Clinical Trials /

A Study of ERAS-007 in Patients With Advanced Non-Small-Cell Lung Cancer

NCT04959981

Description:

- To evaluate the safety and tolerability of escalating doses of ERAS-007 in combination with other cancer therapies in study participants with advanced non-small cell lung cancer (NSCLC). - To determine the Maximum Tolerated Dose (MTD) and/or Recommended Dose (RD) of ERAS-007 administered in combination with other cancer therapies. - To evaluate the antitumor activity of ERAS-007 in combination with other cancer therapies. - To evaluate the PK profiles of ERAS-007 and other cancer therapies when administered in combination.

Related Conditions:
  • Non-Small Cell Lung Carcinoma
Recruiting Status:

Recruiting

Phase:

Phase 1/Phase 2

URL:

https://clinicaltrials.gov/show/NCT04959981

Trial Eligibility

Document

Title

  • Brief Title: A Study of ERAS-007 in Patients With Advanced Non-Small-Cell Lung Cancer
  • Official Title: A Phase 1b/2, Open-Label, Multicenter Study of ERAS-007 in Combination With Other Anti-Cancer Therapies in Patients With Advanced Non-Small-Cell Lung Cancer

Clinical Trial IDs

  • ORG STUDY ID: ERAS-007-02
  • NCT ID: NCT04959981

Conditions

  • Advanced Non-squamous Non-small-cell Lung Cancer

Interventions

DrugSynonymsArms
ERAS-007Dose Escalation (Part 1): ERAS-007 QW plus osimertinib
osimertinibTagrissoDose Escalation (Part 1): ERAS-007 QW plus osimertinib

Purpose

- To evaluate the safety and tolerability of escalating doses of ERAS-007 in combination with other cancer therapies in study participants with advanced non-small cell lung cancer (NSCLC). - To determine the Maximum Tolerated Dose (MTD) and/or Recommended Dose (RD) of ERAS-007 administered in combination with other cancer therapies. - To evaluate the antitumor activity of ERAS-007 in combination with other cancer therapies. - To evaluate the PK profiles of ERAS-007 and other cancer therapies when administered in combination.

Detailed Description

      This is a Phase 1b/2, open-label, multicenter clinical study evaluating ERAS-007 in
      combination with other cancer therapies in study participants with advanced NSCLC. This study
      will serve as a platform study, allowing for evaluation of safety/tolerability and efficacy
      of ERAS-007 in combination with other cancer therapies. The study will initially commence
      with dose escalation of ERAS-007 administered once weekly (QW) in combination with
      osimertinib in study participants with advanced NSCLC harboring an epidermal growth factor
      receptor-sensitizing mutation (EGFRm).
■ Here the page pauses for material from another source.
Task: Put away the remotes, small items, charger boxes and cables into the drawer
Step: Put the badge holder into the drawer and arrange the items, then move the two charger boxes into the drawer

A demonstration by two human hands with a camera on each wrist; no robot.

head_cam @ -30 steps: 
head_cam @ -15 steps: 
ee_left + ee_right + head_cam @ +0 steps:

Dose expansion will follow and will test ERAS-007
      administered at the RD identified from dose escalation, in combination with osimertinib in
      study participants with EGFRm NSCLC.

Trial Arms

NameTypeDescriptionInterventions
Dose Escalation (Part 1): ERAS-007 QW plus osimertinibExperimentalERAS-007 will be orally administered QW in combination with osimertinib to study participants with advanced EGFRm NSCLC in sequential ascending doses until unacceptable toxicity, disease progression, or withdrawal of consent.
  • ERAS-007
  • osimertinib
Dose Expansion (Part 2): ERAS-007 QW plus osimertinibExperimentalERAS-007 will be orally administered at the recommended dose (as determined from Part 1) in combination with osimertinib to study participants with advanced EGFRm NSCLC.
  • ERAS-007
  • osimertinib

Eligibility Criteria

        Inclusion Criteria:

          -  Age ≥ 18 years.

          -  Willing and able to give written informed consent.

          -  Have histologically or cytologically confirmed advanced NSCLC harboring EGFR
             mutation(s) sensitive to EGFR inhibitors at initial diagnosis per local approved
             label.

          -  Measurable disease per Response Evaluation Criteria in Solid Tumors (RECIST) v1.1.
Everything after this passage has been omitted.